Information Solutions

   Information Solutions, our largest line of business, encompasses our
traditional information technology outsourcing business. Information Solutions
includes network and system operations, data management, applications
development, and field services, as well as Internet hosting environments and
web site management. Our capabilities help clients align IT and operations
with business strategy while ensuring predictable performance and costs. We
have been a leader in the IT services industry for over 35 years.

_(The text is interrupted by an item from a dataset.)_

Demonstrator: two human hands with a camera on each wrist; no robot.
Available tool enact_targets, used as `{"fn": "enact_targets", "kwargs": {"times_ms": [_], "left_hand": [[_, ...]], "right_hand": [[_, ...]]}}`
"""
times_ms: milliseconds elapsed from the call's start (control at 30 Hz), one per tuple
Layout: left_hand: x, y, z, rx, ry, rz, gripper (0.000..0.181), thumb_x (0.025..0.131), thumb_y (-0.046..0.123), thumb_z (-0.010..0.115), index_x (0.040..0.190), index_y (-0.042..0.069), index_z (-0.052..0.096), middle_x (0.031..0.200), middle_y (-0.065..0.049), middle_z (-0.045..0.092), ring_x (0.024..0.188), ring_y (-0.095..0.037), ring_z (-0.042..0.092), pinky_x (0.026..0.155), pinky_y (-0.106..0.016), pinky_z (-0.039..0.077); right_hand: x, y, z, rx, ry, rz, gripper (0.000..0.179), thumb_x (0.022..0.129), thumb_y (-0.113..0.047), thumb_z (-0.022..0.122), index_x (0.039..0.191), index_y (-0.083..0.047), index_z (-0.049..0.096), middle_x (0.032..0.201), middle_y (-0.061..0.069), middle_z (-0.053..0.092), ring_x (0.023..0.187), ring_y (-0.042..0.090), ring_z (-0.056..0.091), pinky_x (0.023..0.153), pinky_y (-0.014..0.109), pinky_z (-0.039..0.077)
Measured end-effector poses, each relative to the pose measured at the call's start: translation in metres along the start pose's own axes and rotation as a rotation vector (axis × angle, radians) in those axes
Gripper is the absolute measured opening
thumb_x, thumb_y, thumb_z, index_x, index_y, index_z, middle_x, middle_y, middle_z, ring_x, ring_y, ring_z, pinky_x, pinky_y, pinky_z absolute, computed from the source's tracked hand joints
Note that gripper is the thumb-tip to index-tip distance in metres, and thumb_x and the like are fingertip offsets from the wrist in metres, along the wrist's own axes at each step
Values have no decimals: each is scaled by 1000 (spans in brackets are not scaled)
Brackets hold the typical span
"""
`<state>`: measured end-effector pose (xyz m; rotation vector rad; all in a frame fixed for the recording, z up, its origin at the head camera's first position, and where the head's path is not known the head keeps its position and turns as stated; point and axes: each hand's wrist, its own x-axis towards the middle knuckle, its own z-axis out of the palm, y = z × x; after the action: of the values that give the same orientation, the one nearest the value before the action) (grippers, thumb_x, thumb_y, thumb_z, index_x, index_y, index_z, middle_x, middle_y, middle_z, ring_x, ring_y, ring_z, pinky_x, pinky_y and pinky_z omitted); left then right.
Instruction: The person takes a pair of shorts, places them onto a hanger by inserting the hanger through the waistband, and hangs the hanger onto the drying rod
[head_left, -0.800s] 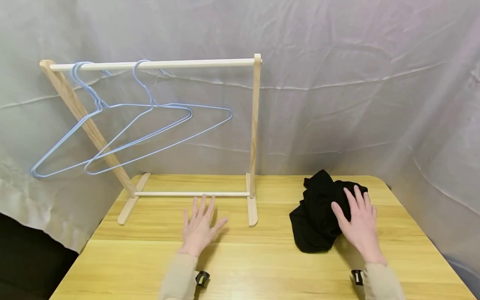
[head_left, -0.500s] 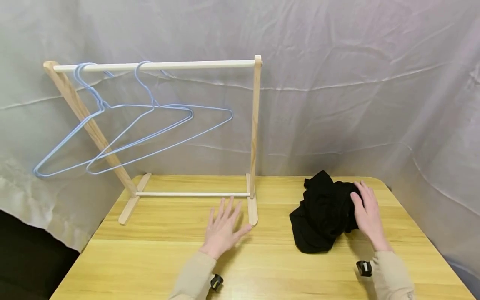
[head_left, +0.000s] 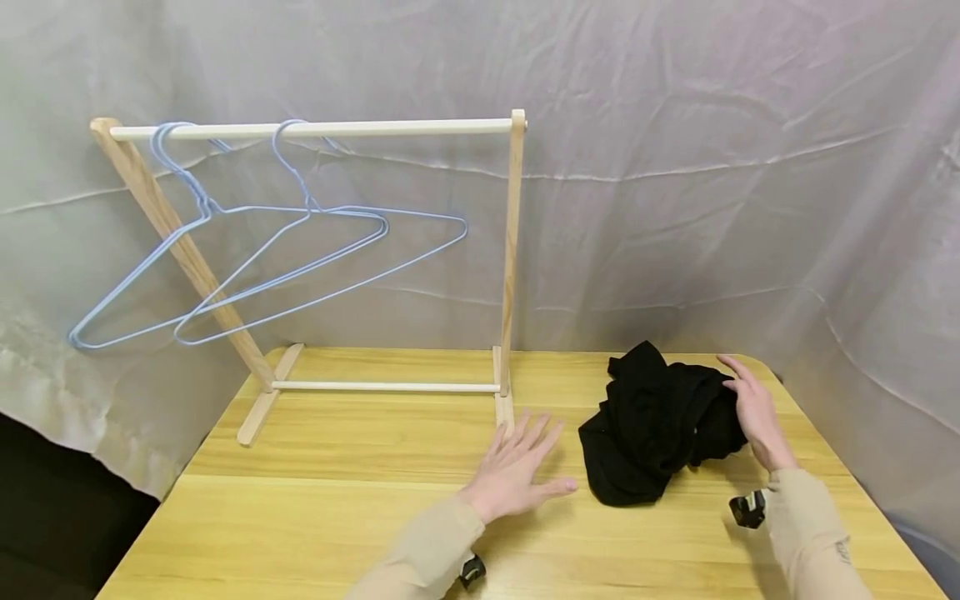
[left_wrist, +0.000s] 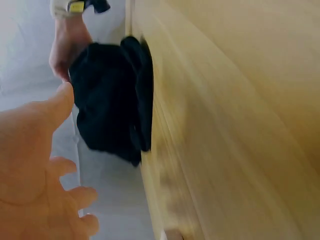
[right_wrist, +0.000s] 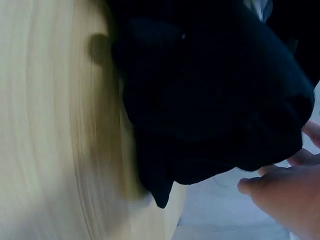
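A crumpled black cloth (head_left: pixel 652 425) lies in a heap on the right part of the wooden table. The kind of garment cannot be made out; in the left wrist view the black cloth (left_wrist: pixel 107 97) shows as a rounded bundle. At its right side is my right hand (head_left: pixel 759 417), its fingertips by the cloth's edge and partly hidden behind it in the right wrist view. My left hand (head_left: pixel 513 475) is spread over the table to the left of the cloth, apart from it and holding nothing.
A wooden rack (head_left: pixel 512 250) stands at the back left, its right foot just beyond my left fingers. Several blue wire hangers (head_left: pixel 337 292) hang from its top rail (head_left: pixel 405 127). Grey curtains (head_left: pixel 675 208) enclose the back and sides of the table (head_left: pixel 315 517).
My left hand has moved right, from before the rack toward the cloth. My right hand has slid off the cloth's top to its right side. The cloth's right part has bulged slightly rightward.
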<state>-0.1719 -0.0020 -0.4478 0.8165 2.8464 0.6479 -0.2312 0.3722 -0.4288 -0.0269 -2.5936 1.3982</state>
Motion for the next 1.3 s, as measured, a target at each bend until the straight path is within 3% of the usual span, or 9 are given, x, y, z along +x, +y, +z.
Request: {"fn": "enact_targets", "kwargs": {"times_ms": [67, 367, 533, 667, 833, 1000, 1067, 1233, 1300], "left_hand": [[4, 6, 2, -17, -16, 21, 82, 96, 64, 52, 162, 32, 16, 170, -1, 15, 159, -28, 8, 126, -58, 9], [25, 25, 8, -82, -70, 109, 84, 96, 67, 50, 160, 42, 2, 170, 9, 10, 160, -23, 7, 127, -55, 11], [36, 34, 12, -104, -99, 197, 87, 97, 62, 53, 162, 35, 3, 171, 6, 7, 159, -23, 8, 127, -53, 15], [42, 43, 16, -84, -153, 267, 87, 97, 60, 54, 162, 35, 0, 172, 2, 5, 159, -23, 8, 128, -47, 15], [46, 54, 19, -61, -229, 282, 85, 98, 60, 53, 161, 39, 0, 172, 1, 3, 159, -23, 10, 129, -40, 16], [51, 61, 22, -54, -281, 274, 82, 98, 60, 52, 160, 43, 1, 171, 1, 4, 159, -20, 10, 129, -39, 15], [54, 63, 25, -61, -297, 270, 81, 98, 60, 51, 159, 44, 1, 171, 2, 4, 159, -19, 10, 129, -39, 15], [59, 66, 29, -84, -321, 237, 78, 98, 61, 51, 158, 48, 3, 171, 5, 5, 159, -16, 11, 128, -40, 17], [61, 67, 30, -82, -312, 223, 77, 98, 60, 52, 159, 46, 6, 171, 5, 8, 157, -14, 16, 126, -40, 22]], "right_hand": [[3, 3, -3, 17, -27, 21, 53, 106, -17, 23, 158, -4, 24, 164, 26, 17, 153, 39, 10, 126, 42, 7], [16, 15, -10, -12, -99, 14, 58, 100, -7, 28, 157, -3, 27, 166, 20, 20, 153, 30, 13, 104, 5, 18], [21, 20, -11, -18, -146, 1, 65, 91, 4, 34, 155, 1, 29, 159, 24, 31, 134, -1, 37, 85, 0, 25], [24, 25, -10, -14, -176, -17, 68, 87, 8, 36, 154, 3, 30, 152, 27, 35, 107, -20, 33, 85, 2, 28], [24, 29, -11, 22, -219, -13, 64, 93, 5, 33, 157, 1, 27, 155, 30, 29, 113, -19, 33, 87, 0, 28], [24, 31, -14, -25, -257, 19, 56, 100, -1, 30, 155, 7, 23, 155, 37, 26, 138, 15, 37, 87, 0, 27], [24, 32, -15, -57, -262, 31, 53, 102, -3, 29, 153, 10, 23, 154, 38, 27, 136, 23, 38, 86, 0, 27], [24, 32, -16, -118, -247, 47, 49, 103, -6, 34, 148, 14, 28, 148, 40, 33, 109, -12, 36, 83, 4, 29], [24, 31, -15, -133, -241, 54, 49, 104, -7, 36, 147, 14, 29, 146, 41, 35, 109, -8, 39, 84, 6, 30]]}}
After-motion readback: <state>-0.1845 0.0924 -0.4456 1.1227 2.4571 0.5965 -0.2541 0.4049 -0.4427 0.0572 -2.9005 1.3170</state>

   Our Information Solutions services include:

  .  Centralized Systems Management. We offer data processing services for
     stand-alone, midrange or high-end systems physically located in one or
     more controlled environments. This includes management services for
     traditional application processing environments, as well as specialized
     services such as web site hosting and data warehousing. These services
     help clients reduce risk, facilitate cost-effective growth, improve
     delivery, efficiency and quality, and enhance client-to-customer
     relationships.

  .  Distributed Systems Management. We offer end-to-end services to plan,
     deploy, operate and refresh an enterprise's total distributed
     environment. This includes traditional laptop and desktop environments,
     as well as the emerging thin client model supported by network-based
     applications (often referred to as apps on taps). Benefits to clients
     for these services may include reduced cost of ownership, increased
     return on investment, transformation of PCs into information tools,
     increased speed to market and enhanced flexibility in business
     operations.

  .  Communications Management. We define, develop and manage consistent
     voice, video, data, multi-service and other global communications
     services. These services facilitate electronic commerce, increase
     competitiveness and market opportunities, and improve information
     sharing through a client's supply and demand chain.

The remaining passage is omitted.